Content starts

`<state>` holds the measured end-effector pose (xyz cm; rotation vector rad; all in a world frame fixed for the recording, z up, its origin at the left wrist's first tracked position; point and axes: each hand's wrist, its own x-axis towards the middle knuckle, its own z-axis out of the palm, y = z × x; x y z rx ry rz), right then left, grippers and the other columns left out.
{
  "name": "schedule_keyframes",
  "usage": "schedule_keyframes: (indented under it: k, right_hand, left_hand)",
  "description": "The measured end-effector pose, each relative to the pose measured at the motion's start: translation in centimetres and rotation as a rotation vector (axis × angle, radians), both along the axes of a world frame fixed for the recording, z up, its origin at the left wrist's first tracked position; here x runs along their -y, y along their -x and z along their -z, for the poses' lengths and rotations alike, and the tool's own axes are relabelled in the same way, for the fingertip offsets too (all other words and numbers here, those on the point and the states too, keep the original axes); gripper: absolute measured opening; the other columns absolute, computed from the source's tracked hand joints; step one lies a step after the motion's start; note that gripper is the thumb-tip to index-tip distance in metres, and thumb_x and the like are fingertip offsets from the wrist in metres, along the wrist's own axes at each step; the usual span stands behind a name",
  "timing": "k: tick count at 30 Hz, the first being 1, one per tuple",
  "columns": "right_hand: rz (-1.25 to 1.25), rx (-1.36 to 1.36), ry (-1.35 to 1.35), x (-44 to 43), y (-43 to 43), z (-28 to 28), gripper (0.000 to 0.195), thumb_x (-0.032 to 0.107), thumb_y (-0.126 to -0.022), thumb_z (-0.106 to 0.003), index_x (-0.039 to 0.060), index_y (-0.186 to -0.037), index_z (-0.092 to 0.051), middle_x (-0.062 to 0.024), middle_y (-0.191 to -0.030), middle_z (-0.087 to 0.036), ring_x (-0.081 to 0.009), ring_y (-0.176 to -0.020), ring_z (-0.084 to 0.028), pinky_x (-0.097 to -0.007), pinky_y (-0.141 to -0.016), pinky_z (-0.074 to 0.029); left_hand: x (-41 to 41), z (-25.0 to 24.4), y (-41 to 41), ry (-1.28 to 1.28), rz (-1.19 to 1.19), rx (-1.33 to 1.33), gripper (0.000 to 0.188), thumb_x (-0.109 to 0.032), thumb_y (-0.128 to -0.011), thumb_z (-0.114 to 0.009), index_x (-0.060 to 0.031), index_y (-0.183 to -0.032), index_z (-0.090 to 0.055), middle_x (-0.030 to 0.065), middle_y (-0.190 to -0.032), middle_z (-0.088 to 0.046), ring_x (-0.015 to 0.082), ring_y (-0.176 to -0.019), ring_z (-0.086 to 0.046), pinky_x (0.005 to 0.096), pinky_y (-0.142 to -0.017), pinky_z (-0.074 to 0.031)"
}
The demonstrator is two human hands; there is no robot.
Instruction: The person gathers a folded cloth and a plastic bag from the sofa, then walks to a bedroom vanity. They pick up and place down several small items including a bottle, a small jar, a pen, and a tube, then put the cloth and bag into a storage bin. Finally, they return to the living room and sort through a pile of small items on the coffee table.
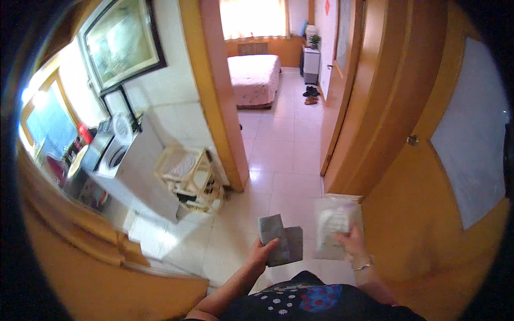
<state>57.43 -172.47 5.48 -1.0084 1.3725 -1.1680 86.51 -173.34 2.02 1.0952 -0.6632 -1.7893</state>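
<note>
My left hand [263, 252] grips a folded grey cloth [283, 240], its thumb laid across the front. To its right, my right hand [353, 242] is closed on a flat, pale, clear-looking packet [331, 222] with something whitish inside. Motion blurs the packet, so its contents cannot be made out. Both items are held apart from each other above the tiled floor, in front of my dark patterned top [305, 299].
A doorway ahead leads to a bedroom with a bed [255, 80] and shoes [311, 96] on the floor. A cream plastic rack [188, 172] and a washing machine [136, 172] stand left. A wooden door [401, 208] is close on the right.
</note>
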Motion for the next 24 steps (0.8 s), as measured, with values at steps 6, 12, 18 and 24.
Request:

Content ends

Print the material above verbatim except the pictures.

`<state>` holds the measured end-effector pose (xyz cm; rotation vector rad; all in a world frame fixed for the recording, z up, its origin at the left wrist's first tracked position; point and axes: each hand's wrist, its own x-axis towards the middle knuckle, its own z-axis out of the palm, y = z × x; x y z rx ry rz), right then left, grippers and the other columns left out.
{
  "name": "schedule_keyframes",
  "usage": "schedule_keyframes: (indented under it: k, right_hand, left_hand)",
  "description": "The measured end-effector pose, each relative to the pose measured at the motion's start: translation in centimetres and rotation as a rotation vector (axis × angle, radians), both along the axes of a world frame fixed for the recording, z up, its origin at the left wrist's first tracked position; here x runs along their -y, y along their -x and z along their -z, for the poses' lengths and rotations alike, and the tool's own axes are relabelled in the same way, for the fingertip offsets too (all other words and numbers here, those on the point and the states too, keep the original axes); gripper: absolute measured opening; the other columns absolute, computed from the source's tracked hand joints; step one lies a step after the motion's start; note that gripper is the thumb-tip to index-tip distance in metres, and thumb_x and the like are fingertip offsets from the wrist in metres, along the wrist's own axes at each step; the usual span stands behind a name",
  "timing": "k: tick count at 30 Hz, the first being 1, one per tuple",
  "columns": "right_hand: rz (-1.25 to 1.25), rx (-1.36 to 1.36), ry (-1.35 to 1.35), x (-44 to 43), y (-43 to 43), z (-28 to 28), gripper (0.000 to 0.195), thumb_x (-0.032 to 0.107), thumb_y (-0.126 to -0.022), thumb_z (-0.106 to 0.003), index_x (-0.039 to 0.060), index_y (-0.186 to -0.037), index_z (-0.092 to 0.051), middle_x (-0.062 to 0.024), middle_y (-0.191 to -0.030), middle_z (-0.087 to 0.036), ring_x (-0.081 to 0.009), ring_y (-0.176 to -0.020), ring_z (-0.084 to 0.028), pinky_x (-0.097 to -0.007), pinky_y (-0.141 to -0.016), pinky_z (-0.074 to 0.029); left_hand: x (-41 to 41), z (-25.0 to 24.4), y (-41 to 41), ry (-1.28 to 1.28), rz (-1.19 to 1.19), rx (-1.33 to 1.33), gripper (0.000 to 0.188), thumb_x (-0.109 to 0.032), thumb_y (-0.128 to -0.011), thumb_z (-0.114 to 0.009), index_x (-0.060 to 0.031), index_y (-0.183 to -0.032), index_z (-0.090 to 0.055), middle_x (-0.030 to 0.065), middle_y (-0.190 to -0.032), middle_z (-0.088 to 0.046), ring_x (-0.015 to 0.082), ring_y (-0.176 to -0.019), ring_z (-0.086 to 0.046), pinky_x (0.005 to 0.096), pinky_y (-0.142 to -0.017), pinky_z (-0.074 to 0.031)"
}
The demonstrator is two human hands; there is no robot.
Instruction: The person gathers a folded cloth and a plastic bag from the sofa, then walks to a bedroom vanity. They pick up and place down several small items including a bottle, a small jar, a pen, and a tube, then put the cloth and bag into a storage bin. Finally, they return to the living room and sort through a pile of small items on the coffee table.
<state>57.43 -172.47 5.48 -1.0084 1.3725 -1.1680 86.51 -173.34 2.02 1.0952 -0.6632 -1.7893</state>
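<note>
My left hand [263, 252] grips a folded grey cloth [283, 240], its thumb laid across the front. To its right, my right hand [353, 242] is closed on a flat, pale, clear-looking packet [331, 222] with something whitish inside. Motion blurs the packet, so its contents cannot be made out. Both items are held apart from each other above the tiled floor, in front of my dark patterned top [305, 299].
A doorway ahead leads to a bedroom with a bed [255, 80] and shoes [311, 96] on the floor. A cream plastic rack [188, 172] and a washing machine [136, 172] stand left. A wooden door [401, 208] is close on the right.
</note>
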Motion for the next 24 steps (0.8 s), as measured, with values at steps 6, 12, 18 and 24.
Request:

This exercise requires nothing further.